Skipping and removing elements

If we use a negative number as the index of a vector, R will return every element except for the one specified:

x[-2]

  a   c   d   e
5.4 7.1 4.8 7.5

We can skip multiple elements:

x[c(-1, -5)]  # or x[-c(1,5)]

  b   c   d
6.2 7.1 4.8

Tip: Order of operations {.callout}

A common trip up for novices occurs when trying to skip slices of a vector. Most people first try to negate a sequence like so:

x[-1:3]

Error in x[-1:3]: only 0's may be mixed with negative subscripts

This gives a somewhat cryptic error:

But remember the order of operations. : is really a function, so what happens is it takes its first argument as -1, and second as 3, so generates the sequence of numbers: c(-1, 0, 1, 2, 3).

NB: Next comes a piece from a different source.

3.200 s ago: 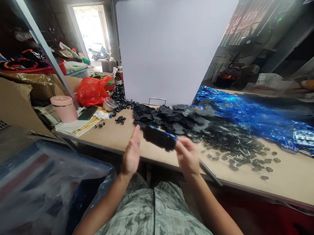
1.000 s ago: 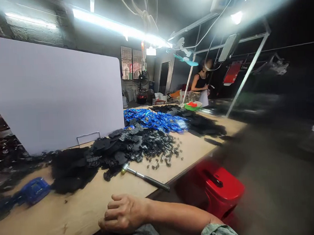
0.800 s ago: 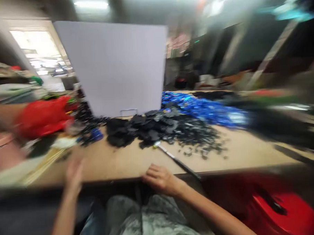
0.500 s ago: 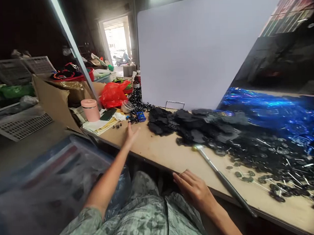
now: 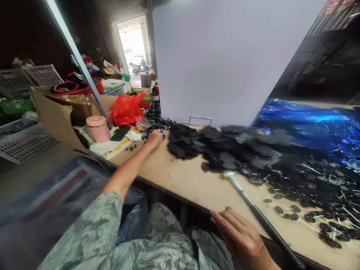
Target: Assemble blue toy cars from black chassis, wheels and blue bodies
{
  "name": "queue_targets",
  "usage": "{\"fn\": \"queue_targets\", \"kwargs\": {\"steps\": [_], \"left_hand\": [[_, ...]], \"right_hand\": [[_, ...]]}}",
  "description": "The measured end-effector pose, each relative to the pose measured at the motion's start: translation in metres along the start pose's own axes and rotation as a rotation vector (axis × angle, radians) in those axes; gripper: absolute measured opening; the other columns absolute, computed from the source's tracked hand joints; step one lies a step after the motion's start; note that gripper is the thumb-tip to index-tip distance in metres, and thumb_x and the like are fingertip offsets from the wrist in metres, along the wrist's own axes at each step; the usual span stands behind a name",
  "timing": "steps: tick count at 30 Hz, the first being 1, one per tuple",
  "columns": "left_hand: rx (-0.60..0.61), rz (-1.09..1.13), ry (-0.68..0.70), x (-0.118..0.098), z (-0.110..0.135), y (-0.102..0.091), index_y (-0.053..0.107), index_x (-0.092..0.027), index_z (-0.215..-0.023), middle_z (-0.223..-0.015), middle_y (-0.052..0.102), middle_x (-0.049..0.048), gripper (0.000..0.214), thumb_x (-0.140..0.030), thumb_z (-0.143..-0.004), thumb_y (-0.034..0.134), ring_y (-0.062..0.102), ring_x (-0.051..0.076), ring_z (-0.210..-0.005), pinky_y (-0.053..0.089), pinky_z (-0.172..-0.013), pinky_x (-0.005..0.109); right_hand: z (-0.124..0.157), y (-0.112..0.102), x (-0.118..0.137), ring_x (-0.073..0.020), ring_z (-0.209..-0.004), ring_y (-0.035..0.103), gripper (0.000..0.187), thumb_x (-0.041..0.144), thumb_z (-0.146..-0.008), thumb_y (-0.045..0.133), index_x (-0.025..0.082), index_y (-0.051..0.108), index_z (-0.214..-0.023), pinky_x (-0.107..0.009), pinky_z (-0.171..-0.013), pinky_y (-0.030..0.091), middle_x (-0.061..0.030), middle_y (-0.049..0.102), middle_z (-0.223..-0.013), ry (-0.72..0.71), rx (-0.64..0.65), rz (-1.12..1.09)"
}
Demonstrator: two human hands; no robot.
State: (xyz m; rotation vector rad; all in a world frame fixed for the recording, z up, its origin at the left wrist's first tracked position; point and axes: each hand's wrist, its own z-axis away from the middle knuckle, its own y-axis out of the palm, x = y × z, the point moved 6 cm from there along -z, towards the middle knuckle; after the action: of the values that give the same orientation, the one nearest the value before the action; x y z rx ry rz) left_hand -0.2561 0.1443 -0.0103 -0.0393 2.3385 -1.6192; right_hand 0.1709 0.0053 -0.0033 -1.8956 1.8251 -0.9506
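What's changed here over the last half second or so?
The left hand has stretched forward and now curls over the small blue toy it was reaching for. The right hand stays flat on the edge of the table, empty. The hammer and the pile of black parts lie as before.

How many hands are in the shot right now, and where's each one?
2. The left hand is stretched out over a small blue thing beside the black parts pile. The right hand lies flat on the near edge of the table, beside the hammer.
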Motion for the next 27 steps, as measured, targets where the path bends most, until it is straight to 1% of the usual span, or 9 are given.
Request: {"fn": "queue_targets", "kwargs": {"steps": [4, 7, 9, 13, 16, 19, 22, 25, 27], "left_hand": [[-0.314, 0.172, -0.175, 0.029, 0.005, -0.039, 0.065, -0.015, -0.119, -0.120, 0.067, 0.0094, 0.029, -0.037, -0.101, 0.060, 0.067, 0.022, -0.107, 0.058, -0.092, 0.044], [-0.528, 0.276, -0.339, 0.073, 0.051, -0.079, 0.068, -0.011, -0.105, -0.105, 0.069, 0.0077, 0.027, -0.034, -0.103, 0.054, 0.067, 0.017, -0.097, 0.055, -0.087, 0.033], [-0.628, 0.321, -0.444, 0.101, 0.112, -0.104, 0.068, -0.010, -0.105, -0.100, 0.070, 0.0073, 0.031, -0.036, -0.103, 0.051, 0.065, 0.014, -0.092, 0.052, -0.082, 0.027], [-0.756, 0.417, -0.886, 0.140, 0.283, -0.129, 0.071, -0.016, -0.099, -0.084, 0.070, 0.0022, 0.036, -0.049, -0.090, 0.062, 0.064, 0.016, -0.078, 0.051, -0.071, 0.026], [-0.696, 0.408, -1.071, 0.141, 0.383, -0.117, 0.071, -0.018, -0.086, -0.065, 0.064, -0.0001, 0.039, -0.056, -0.079, 0.071, 0.063, 0.020, -0.067, 0.049, -0.062, 0.029], [-0.579, 0.417, -1.234, 0.136, 0.440, -0.086, 0.072, -0.021, -0.079, -0.056, 0.060, -0.0003, 0.037, -0.057, -0.073, 0.075, 0.064, 0.025, -0.064, 0.049, -0.058, 0.033], [-0.476, 0.435, -1.365, 0.131, 0.466, -0.056, 0.072, -0.021, -0.084, -0.068, 0.068, 0.0027, 0.032, -0.053, -0.078, 0.075, 0.069, 0.028, -0.077, 0.054, -0.067, 0.037], [-0.427, 0.460, -1.446, 0.133, 0.476, -0.036, 0.070, -0.017, -0.101, -0.101, 0.073, 0.0075, 0.033, -0.048, -0.090, 0.069, 0.069, 0.026, -0.102, 0.054, -0.093, 0.046], [-0.431, 0.493, -1.445, 0.138, 0.469, -0.027, 0.070, -0.015, -0.109, -0.119, 0.070, 0.0136, 0.033, -0.043, -0.089, 0.069, 0.060, 0.032, -0.125, 0.047, -0.107, 0.050]], "right_hand": [[-0.047, 0.005, -0.021, -0.0152, -0.068, 0.056, 0.028, 0.003, -0.096, 0.058, 0.016, 0.063, -0.121, -0.029, -0.063, 0.047, -0.0024, 0.062, -0.074, 0.009, -0.019, -0.013], [-0.101, 0.041, -0.055, -0.0166, -0.074, 0.057, 0.015, 0.013, -0.100, 0.057, 0.018, 0.066, -0.112, -0.029, -0.065, 0.045, -0.0053, 0.066, -0.083, 0.002, 0.049, 0.085], [-0.133, 0.081, -0.084, -0.0222, -0.088, 0.060, 0.015, 0.022, -0.100, 0.058, 0.017, 0.067, -0.111, -0.034, -0.075, 0.046, -0.0109, 0.070, -0.097, 0.049, 0.196, 0.247], [-0.163, 0.150, -0.128, -0.0314, -0.099, 0.056, 0.017, 0.030, -0.092, 0.067, 0.014, 0.069, -0.096, -0.040, -0.080, 0.040, -0.0164, 0.069, -0.102, 0.112, 0.517, 0.502], [-0.167, 0.166, -0.140, -0.0291, -0.091, 0.058, 0.015, 0.021, -0.090, 0.063, 0.016, 0.066, -0.076, -0.038, -0.076, 0.038, -0.0134, 0.069, -0.085, 0.106, 0.537, 0.504], [-0.172, 0.161, -0.147, -0.0262, -0.083, 0.061, 0.023, 0.020, -0.096, 0.051, 0.014, 0.067, -0.080, -0.036, -0.072, 0.037, -0.0141, 0.069, -0.084, 0.139, 0.501, 0.531], [-0.182, 0.142, -0.159, -0.0233, -0.074, 0.062, 0.024, 0.023, -0.095, 0.048, 0.012, 0.069, -0.098, -0.033, -0.066, 0.037, -0.0143, 0.071, -0.086, 0.334, 0.385, 0.422], [-0.190, 0.130, -0.169, -0.0227, -0.068, 0.065, 0.028, 0.028, -0.092, 0.052, 0.013, 0.069, -0.109, -0.031, -0.062, 0.041, -0.0119, 0.072, -0.080, 0.613, 0.262, 0.155], [-0.196, 0.140, -0.159, -0.0208, -0.060, 0.065, 0.030, 0.034, -0.094, 0.050, 0.016, 0.068, -0.110, -0.030, -0.057, 0.044, -0.0083, 0.070, -0.072, 0.664, 0.347, -0.031]]}}
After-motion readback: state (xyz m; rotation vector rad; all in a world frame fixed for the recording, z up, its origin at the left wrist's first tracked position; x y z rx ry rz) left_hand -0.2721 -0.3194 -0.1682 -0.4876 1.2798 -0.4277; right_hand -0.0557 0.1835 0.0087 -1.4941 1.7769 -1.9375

The correct solution is to wrap that function call in brackets, so that the - operator applies to the results:

x[-(1:3)]

  d   e
4.8 7.5

To remove elements from a vector, we need to assign the results back into the variable:

x <- x[-4]
x

  a   b   c   e
5.4 6.2 7.1 7.5

Challenge 1 {.challenge}

Given the following code:

x <- c(5.4, 6.2, 7.1, 4.8, 7.5)
names(x) <- c('a', 'b', 'c', 'd', 'e')
print(x)

  a   b   c   d   e
5.4 6.2 7.1 4.8 7.5

1. Come up with at least 3 different commands that will produce the following output:

  b   c   d
6.2 7.1 4.8

2. Compare notes with your neighbour. Did you have different strategies?

Subsetting by name

We can extract elements by using their name, instead of index:

x[c("a", "c")]

  a   c
5.4 7.1

This is usually a much more reliable way to subset objects: the position of various elements can often change when chaining together subsetting operations, but the names will always remain the same!

Unfortunately we can't skip or remove elements so easily.

To skip (or remove) a single named element:

x[-which(names(x) == "a")]

  b   c   d   e
6.2 7.1 4.8 7.5

The which function returns the indices of all TRUE elements of its argument. Remember that expressions evaluate before being passed to functions. Let's break this down so that its clearer what's happening.

First this happens:

names(x) == "a"

[1]  TRUE FALSE FALSE FALSE FALSE

The condition operator is applied to every name of the vector x. Only the first name is "a" so that element is TRUE.

which then converts this to an index:

which(names(x) == "a")

[1] 1

Only the first element is TRUE, so which returns 1. Now that we have indices the skipping works because we have a negative index!

Skipping multiple named indices is similar, but uses a different comparison operator:

x[-which(names(x) %in% c("a", "c"))]

  b   d   e
6.2 4.8 7.5

The %in% goes through each element of its left argument, in this case the names of x, and asks, "Does this element occur in the second argument?".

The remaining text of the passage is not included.